[Exercise] Your answer should be a single number, the count of lines in the material with the string "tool".

[Stored data]

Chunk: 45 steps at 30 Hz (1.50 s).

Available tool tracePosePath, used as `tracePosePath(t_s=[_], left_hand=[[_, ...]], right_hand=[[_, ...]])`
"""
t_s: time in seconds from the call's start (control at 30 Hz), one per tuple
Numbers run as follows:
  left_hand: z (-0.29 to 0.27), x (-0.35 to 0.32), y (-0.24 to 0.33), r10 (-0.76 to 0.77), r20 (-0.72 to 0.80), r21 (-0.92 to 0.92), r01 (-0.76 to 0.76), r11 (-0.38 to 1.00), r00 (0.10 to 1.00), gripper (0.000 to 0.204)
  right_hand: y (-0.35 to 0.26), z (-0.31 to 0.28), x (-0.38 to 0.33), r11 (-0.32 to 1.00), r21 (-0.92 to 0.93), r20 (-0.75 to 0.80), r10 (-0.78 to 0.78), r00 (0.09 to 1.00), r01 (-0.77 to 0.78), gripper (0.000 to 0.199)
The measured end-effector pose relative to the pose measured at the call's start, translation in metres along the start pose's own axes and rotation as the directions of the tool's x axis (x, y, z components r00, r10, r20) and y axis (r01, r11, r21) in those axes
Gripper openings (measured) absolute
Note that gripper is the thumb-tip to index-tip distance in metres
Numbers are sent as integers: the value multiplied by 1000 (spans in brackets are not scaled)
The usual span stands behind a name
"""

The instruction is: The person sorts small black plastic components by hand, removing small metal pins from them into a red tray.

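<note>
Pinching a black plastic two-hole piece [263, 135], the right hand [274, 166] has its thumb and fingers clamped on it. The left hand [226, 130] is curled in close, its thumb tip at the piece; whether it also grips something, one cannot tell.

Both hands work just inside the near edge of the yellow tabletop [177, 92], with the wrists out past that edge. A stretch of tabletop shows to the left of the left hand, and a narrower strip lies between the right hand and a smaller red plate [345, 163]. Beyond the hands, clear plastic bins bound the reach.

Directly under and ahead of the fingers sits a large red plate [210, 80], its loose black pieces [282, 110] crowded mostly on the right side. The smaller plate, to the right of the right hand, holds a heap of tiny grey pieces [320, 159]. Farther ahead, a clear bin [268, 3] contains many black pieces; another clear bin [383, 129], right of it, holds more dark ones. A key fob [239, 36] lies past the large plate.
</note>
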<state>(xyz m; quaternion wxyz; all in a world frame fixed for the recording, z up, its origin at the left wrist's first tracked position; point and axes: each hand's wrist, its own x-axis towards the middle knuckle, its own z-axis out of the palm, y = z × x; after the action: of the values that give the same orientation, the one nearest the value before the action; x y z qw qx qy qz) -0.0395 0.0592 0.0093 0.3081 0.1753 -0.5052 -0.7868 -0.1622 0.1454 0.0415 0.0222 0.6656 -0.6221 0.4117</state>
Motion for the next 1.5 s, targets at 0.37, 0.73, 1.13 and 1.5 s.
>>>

[Task response] 2